I know there are hundreds, (thousands even?) of passionate knitters here, but do we have any really knowledgeable historians of knitting?
There was fantastic fine knitting in the Scottish Islands for centuries, and we do have evidence for Victorian times in paintings and the census lists. But do we evidence of knitting in Tudor England?
Bone or metal pins probably, for caps and hose perhaps? 4 ply maybe?
I would be grateful for any information provided.
That would be very interesting for many of us. Add Ireland to that mix, too. So many from those areas immigrated to the US and brought their talent and instructions with them.
I would be very interested in this also. I love history
Any experts out there, my question is specifically about England in the Tudor era, before U.K. was created.
An interesting topic. According to historians knitting goes back to the 11th century in Egypt and because of the trade routes thru the Mediterranean it eventual spread thru Europe and eventually to the Americas. When it did arrive in Europe it started in Spain back in the 1200's. The fine work was used to decorate beautiful silk and velvet dresses, headpieces and bags and eventually evolved into clothing that would provide warmth from bitter cold winters.
I studied this many years ago when I became interested in knitting, tatting and embroidery. If I recall Queen Elizabeth 1st wore silk stockings because wool was to harsh for her delicate ankles but even she had to succumb to wool stocking in the winter months. These would have all been made by the local poor. Can't remember when E1 came to the throne but maybe the late 1600's. All the needle arts were tied in one way or another. In the mid 1800 the nuns in Cork ireland developed lace making that were directly related to crocheting, knitting and tatting.
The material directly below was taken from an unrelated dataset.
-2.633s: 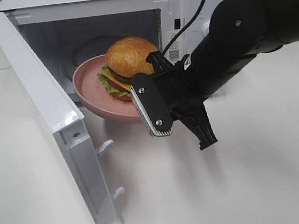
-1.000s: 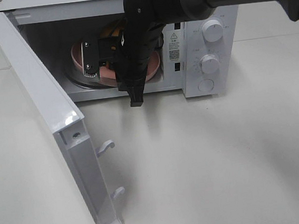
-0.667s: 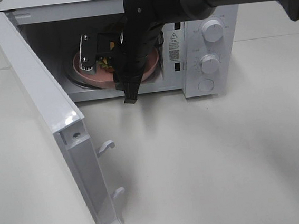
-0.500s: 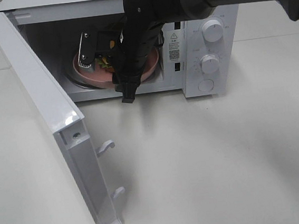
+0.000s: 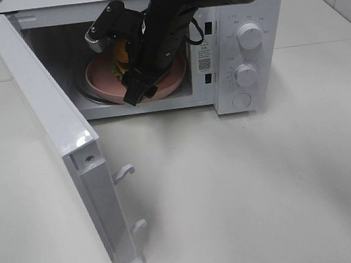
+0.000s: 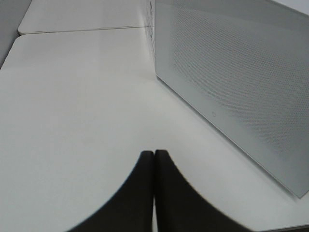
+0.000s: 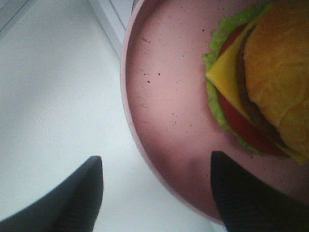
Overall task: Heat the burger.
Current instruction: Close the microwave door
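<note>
pink plate (image 5: 103, 80) let go inside the microwave (image 5: 261, 52)
the right pincer (image 5: 114, 69) has sprung wide, freeing the pink plate; the burger (image 7: 275, 67) now sits on it inside the microwave (door (image 5: 49, 112) still swung open), so withdrawing and shutting it likely come next.

No words or numbers were legible anywhere. A small white sticker (image 5: 204, 64) with a square QR-style code sat on the front of the microwave (image 5: 267, 48), just beside the right gripper (image 5: 113, 68), on its side toward the controls. Further out from the gripper, faint printed marks ringed the upper dial (image 5: 250, 35) and lower dial (image 5: 245, 74), too small to read.
</note>
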Controlling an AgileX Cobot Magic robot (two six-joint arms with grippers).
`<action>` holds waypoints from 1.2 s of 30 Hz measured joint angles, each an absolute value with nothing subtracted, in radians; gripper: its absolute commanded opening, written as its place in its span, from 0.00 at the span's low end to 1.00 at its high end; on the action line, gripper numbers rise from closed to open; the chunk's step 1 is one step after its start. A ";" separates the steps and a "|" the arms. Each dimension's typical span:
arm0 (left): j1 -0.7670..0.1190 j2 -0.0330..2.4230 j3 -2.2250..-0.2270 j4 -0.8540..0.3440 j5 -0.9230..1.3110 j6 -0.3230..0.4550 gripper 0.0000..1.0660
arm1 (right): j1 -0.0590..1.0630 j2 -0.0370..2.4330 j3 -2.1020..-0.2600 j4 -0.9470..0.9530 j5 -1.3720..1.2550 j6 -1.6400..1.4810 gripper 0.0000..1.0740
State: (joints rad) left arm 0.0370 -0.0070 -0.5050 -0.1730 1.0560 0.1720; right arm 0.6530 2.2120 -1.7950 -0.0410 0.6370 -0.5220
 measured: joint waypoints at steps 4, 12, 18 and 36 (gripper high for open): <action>0.037 -0.007 -0.505 -0.173 1.056 0.172 0.00 | 0.653 2.211 -1.795 -0.038 0.675 -0.448 0.61; 0.037 -0.007 -0.505 -0.173 1.056 0.172 0.00 | 0.653 2.185 -1.795 -0.038 0.736 -0.303 0.61; 0.037 -0.007 -0.505 -0.173 1.056 0.172 0.00 | 0.653 2.166 -1.795 -0.037 0.774 -0.244 0.61; 0.037 -0.007 -0.505 -0.173 1.056 0.172 0.00 | 0.653 2.119 -1.795 -0.008 1.089 -0.065 0.61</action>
In the 17th and 18th century knitting was a very important occupation taken up by entire Scottish families and the fair isle works would identify which family made those particular items.
It is said that in the very beginning 2000 years ago this art form that we love so much was started by fisherman who wove heavy cord into fishing nets and sailors would use finer ropes to make various knots and over the centuries the ropes were woven into finer and finer "string" which began the tatting and knitting era. If my memory is correct (that is taking a chance) the word "knit" is derived from the term "to knot" .
My interest in the original beginnings of nets for fishing is because my grandfather was a fisherman from Greenspond Newfoundland. I visited a couple of times during my teen years and I would be mesmerized as I watched him "create" his fish nets. He could weave those heavy cords faster than my Nan could knit. His hands were so rough but he had the most gentle touch. The salt of the earth was he.
Well that is some of what I remember. I apologize if I have some details wrong. I am happy if I wake up every morning and remember what I am suppose to do with my needles and that lovely colourful string!!!
A good place to start is with "A History of Hand Knitting" by Richard Rutt. This is the most frequently cited reference in article regarding historic knitting. Looking at the prices on Amazon it looks like the book is out of print, but I thought they did a reprint of the book within the last 10 years. The reprint had updates to the illustrations, from what I remember the black and white photos were replaced with color photos.
You could also check with "Medieval Reenactor" here on KP. She's very knowledgeable.
Many thanks to all who have offered some knowledge. I will look out for the book by Richard Rutt.
In the meantime, the strangest thing has happened!
I am reading "How to be a Tudor" by Ruth Goodman. A most fascinating dawn to dusk guide to everyday life.
In chapter 5 about education, Ruth quotes the 1597 census of the poor in Ipswich, Suffolk, where 3 girls are recorded as attending the knitting school.
Stripe me pink! More revelations may follow.
The only thing missing that I noticed was any reference to the Guild system in medieval Europe and British Isles. The Guilds controlled every aspect of arts, sciences, crafts and ordinary necessities of everyday life, and pretty much restricted such knowledge to men, passed from master to apprentice. During these times women were only allowed to knit socks and a few other "comfort" items for their families, but nothing for trade. Anything decorative was jealously guarded from women, who were considered inferior and unable to learn such specialties.
I am sure knitting is as old as sewing and weaving, and we know those are thousands of years old. I imagine sewing and felting came first as people joined pelts and wadded wool.
Great subject! Thanks. Very interesting to read what people said and referenced.